In [3]:
import pandas as pd
import pymongo
import numpy as np

from ..core.config import MONGODB_URL,DATABASE_NAME, NER_LABEL_COLLECTION, LABEL_COLLECTION, LABEL_RETRAIN_QUEUE_COLLECTION

from torch.utils.data import Dataset
from sklearn.preprocessing import OneHotEncoder

from transformers import RobertaTokenizer
import numpy as np




In [17]:
from tqdm import tqdm
def get_training_dataframe(train_data_search_filter = {}):
    client = pymongo.MongoClient(MONGODB_URL)
    col = client[DATABASE_NAME][NER_LABEL_COLLECTION]

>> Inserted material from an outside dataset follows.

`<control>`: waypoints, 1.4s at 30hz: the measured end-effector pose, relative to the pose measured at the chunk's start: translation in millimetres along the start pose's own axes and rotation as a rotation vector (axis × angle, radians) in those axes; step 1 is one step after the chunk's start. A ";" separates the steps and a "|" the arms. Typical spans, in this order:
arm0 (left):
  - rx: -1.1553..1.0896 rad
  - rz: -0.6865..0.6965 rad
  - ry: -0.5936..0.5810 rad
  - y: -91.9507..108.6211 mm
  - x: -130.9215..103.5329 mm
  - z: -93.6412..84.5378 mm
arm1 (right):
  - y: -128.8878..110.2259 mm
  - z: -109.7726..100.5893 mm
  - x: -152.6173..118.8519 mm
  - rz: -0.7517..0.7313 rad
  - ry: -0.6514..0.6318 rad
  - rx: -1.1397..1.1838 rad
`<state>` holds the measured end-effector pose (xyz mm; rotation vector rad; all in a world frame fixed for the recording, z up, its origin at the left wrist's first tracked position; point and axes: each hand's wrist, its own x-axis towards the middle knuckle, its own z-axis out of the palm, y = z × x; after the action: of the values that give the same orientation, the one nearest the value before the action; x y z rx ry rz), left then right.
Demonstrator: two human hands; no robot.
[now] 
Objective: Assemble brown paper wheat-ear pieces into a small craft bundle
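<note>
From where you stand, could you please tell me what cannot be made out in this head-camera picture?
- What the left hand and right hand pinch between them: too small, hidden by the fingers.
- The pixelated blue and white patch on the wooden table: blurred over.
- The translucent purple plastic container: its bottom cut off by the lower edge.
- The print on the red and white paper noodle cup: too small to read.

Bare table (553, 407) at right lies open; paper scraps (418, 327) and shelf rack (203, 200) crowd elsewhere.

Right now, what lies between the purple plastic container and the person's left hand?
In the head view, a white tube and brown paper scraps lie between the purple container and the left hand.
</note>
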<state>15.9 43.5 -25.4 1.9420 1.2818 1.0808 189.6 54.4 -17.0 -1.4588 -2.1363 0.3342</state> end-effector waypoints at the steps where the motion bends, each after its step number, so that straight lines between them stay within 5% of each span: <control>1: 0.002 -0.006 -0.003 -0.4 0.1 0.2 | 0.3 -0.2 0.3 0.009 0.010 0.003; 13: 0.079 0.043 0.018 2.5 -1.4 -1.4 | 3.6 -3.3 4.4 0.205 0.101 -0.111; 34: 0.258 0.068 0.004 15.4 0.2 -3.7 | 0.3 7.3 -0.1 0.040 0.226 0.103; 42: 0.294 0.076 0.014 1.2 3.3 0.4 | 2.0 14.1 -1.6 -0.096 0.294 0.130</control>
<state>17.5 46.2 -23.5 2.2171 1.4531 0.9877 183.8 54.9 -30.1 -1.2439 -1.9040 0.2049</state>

    result = col.find(train_data_search_filter)
    print("Reading Data from MongoDB...")
    result = list(result)
    print("Processing Data...")
    df = pd.DataFrame()
    for i, sentence in enumerate(tqdm(result)):
        sentense_df = pd.DataFrame(columns=["Sentence #", "text", "labels"], data = sentence["text_and_labels"])
        sentense_df["Sentence #"] = str(sentence["_id"])
        df = df.append(sentense_df)
    return df
def get_training_data_by_df_according_to_label_name(df, label_name):
    label_col = client[DATABASE_NAME][LABEL_COLLECTION]

    label_info = label_col.find_one({"label_name": label_name})
    alias_labels = label_col.find({"alias_as": {"$in": [label_name]}})

    alias = []
    for alias_label in alias_labels:
        alias.append(alias_label["label_name"])
    alias = alias + label_info["inherit"]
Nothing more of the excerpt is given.